Nuove scale di valori

Al moltiplicarsi delle possibilità, fermarsi e intraprendere una storia esclusiva con un solo partner parrebbe la scelta meno vantaggiosa. Queste nuove strutture, che abbattono intere gerarchie di valori attraverso l’agilità di un’app, non agiscono passivamente. Spesso, anzi, rivendicano il loro ruolo di trasformatori, proponendosi come nuovi baluardi di civiltà. Così diritti umani e inclusività diventano cuore pulsante delle narrazioni seriali di Netflix; il piccolo artigianato trova nuovo vigore nella vendita online; il libero amore si fa espressione di un modo diverso di intendere le relazioni, crollato il modello della famiglia tradizionale.

Tutto sembrerebbe parlare di futuro, non fosse che il lineare, il palinsesto, il vecchio mondo gerarchizzato esistono ancora e sembrano avere la forza di bucare le fragili celle di questa nuova riorganizzazione.

Le occasioni per accorgercene, di recente, non sono mancate. Prima l’esplosione della più grande pandemia dell’ultimo secolo, poi lo scoppio delle tensioni tra Ucraina e Russia, che assume sempre più i tratti di un terzo conflitto mondiale.

Eventi tanto traumatici devastano in maniera irreparabile lo storytelling scanzonato dell’“on demand”. La storia e il tempo escono dalla compressione dell’istante per riassumere la propria solennità di grandi scansori degli eventi. Così la televisione e la radio recuperano terreno: la narrazione del mondo si ripropone cronologica, consequenziale, perfettamente calata in un flusso che scorre sempre in avanti. I notiziari tornano ad essere rilevanti, si riappropriano dello scettro della credibilità perduta nella frammentazione dell’informazione online. La diretta si riprende lo spazio di una narrazione ininterrotta che sa parlare come nessun altro di un presente ferito e in mutamento.
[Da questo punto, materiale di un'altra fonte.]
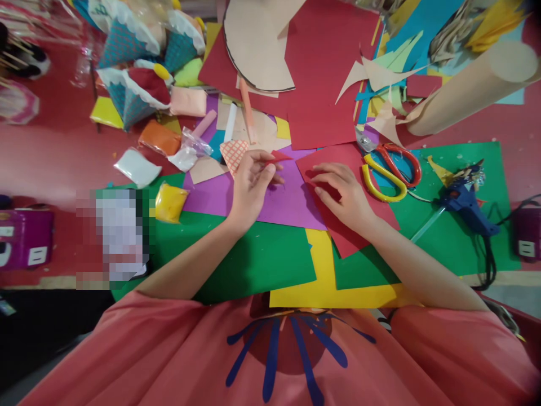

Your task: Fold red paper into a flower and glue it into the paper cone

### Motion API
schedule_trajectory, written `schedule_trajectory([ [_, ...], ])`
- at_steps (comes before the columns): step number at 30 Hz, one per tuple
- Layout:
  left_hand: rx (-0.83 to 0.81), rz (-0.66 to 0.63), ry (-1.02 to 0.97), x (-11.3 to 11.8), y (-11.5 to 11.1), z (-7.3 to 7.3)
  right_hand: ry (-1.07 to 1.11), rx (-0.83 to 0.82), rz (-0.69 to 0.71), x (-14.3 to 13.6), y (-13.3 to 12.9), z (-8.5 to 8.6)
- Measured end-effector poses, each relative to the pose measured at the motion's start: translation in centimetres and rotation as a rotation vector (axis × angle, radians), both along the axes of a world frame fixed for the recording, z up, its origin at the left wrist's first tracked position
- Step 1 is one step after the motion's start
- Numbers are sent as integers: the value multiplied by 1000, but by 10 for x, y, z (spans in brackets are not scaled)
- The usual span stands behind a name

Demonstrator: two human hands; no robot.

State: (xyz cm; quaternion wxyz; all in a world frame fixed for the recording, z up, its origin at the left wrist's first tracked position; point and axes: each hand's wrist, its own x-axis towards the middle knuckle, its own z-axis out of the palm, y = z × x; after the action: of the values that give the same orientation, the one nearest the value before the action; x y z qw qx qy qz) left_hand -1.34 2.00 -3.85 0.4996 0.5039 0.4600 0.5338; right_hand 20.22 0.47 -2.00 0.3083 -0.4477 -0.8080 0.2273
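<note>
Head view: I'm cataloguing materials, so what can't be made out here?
All in the head view:
Checked paper: partly hidden by the left hand.
Red sheet: partly covered by the right hand.
Phone-like object: display lost to pixelation.
Far-right purple box: cut off by the edge.

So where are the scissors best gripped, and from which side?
I'd take the scissors by the loops, the right hand coming from the near side: the loops splay toward the person and rightward, while the metal end points away.
</note>
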Motion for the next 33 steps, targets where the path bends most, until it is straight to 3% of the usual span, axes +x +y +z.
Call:
schedule_trajectory([
  [4,-17,-71,38,1,-2,-2,-102,-3,-109,9,7,1],
  [9,-67,-118,67,6,-12,12,-239,-8,-156,19,15,0],
  [16,-121,-327,156,10,-22,18,-383,-51,-184,12,20,-3],
  [27,-129,-349,218,10,-23,18,-485,-150,-140,-6,41,1],
  [30,18,-262,262,8,-21,14,-430,-106,-113,-3,31,7],
  [33,342,29,375,3,-17,9,-360,-17,-47,4,9,19],
])
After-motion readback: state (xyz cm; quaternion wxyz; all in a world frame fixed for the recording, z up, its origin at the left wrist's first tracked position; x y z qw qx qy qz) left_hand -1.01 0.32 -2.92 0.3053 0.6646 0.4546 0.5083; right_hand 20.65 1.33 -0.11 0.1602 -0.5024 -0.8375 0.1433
Quando la società liquida, rapida e scostante, si scontra con situazioni in cui la sopravvivenza sembra dipendere più dal villaggio reale che da quello globale, gli esseri umani riscoprono riti, concretezza, tribalità. I vicini di casa che cantano con noi dal balcone; l’appuntamento serale con il bollettino dei contagi; le ore di diretta dall’Ucraina; la corsa a svuotare i banchi del supermercato per accaparrarsi beni di prima necessità.

Se risulta difficile tracciare una prospettiva chiara di quale tendenza connoterà il nostro futuro, altrettanto complesso è doversi adattare a questo nuovo ambiente ibrido, in cui le spinte di società, tecnologia e istinto sembrano stracciare ogni equilibrio.

Ma quale spazio ha, in questa tensione, la nostra felicità?

L’abbiamo forse confusa con il desiderio, come diceva Bauman, in una frenesia di consumo in cui passiamo di oggetto in oggetto, fino a bramare il desiderio stesso più della sua realizzazione. In questo senso, forse, essere gettati violentemente nel tempo può restituirci la prospettiva che rischiamo di perdere nella bolla dell’“on demand”. Può ridefinire la felicità come obiettivo da costruire nel lungo periodo, che assume un significato diverso nella condivisione. Può portarci ad integrare nuovi valori in antiche strutture sociali, facendoci evolvere.

Scrivere narrazioni che tengano conto di questo cambio di prospettiva e riformulare i nostri ritmi biologici e esistenziali su un senso di comunità che sembrava perso potrebbe permetterci di ottenere risultati inattesi. Come essere felici.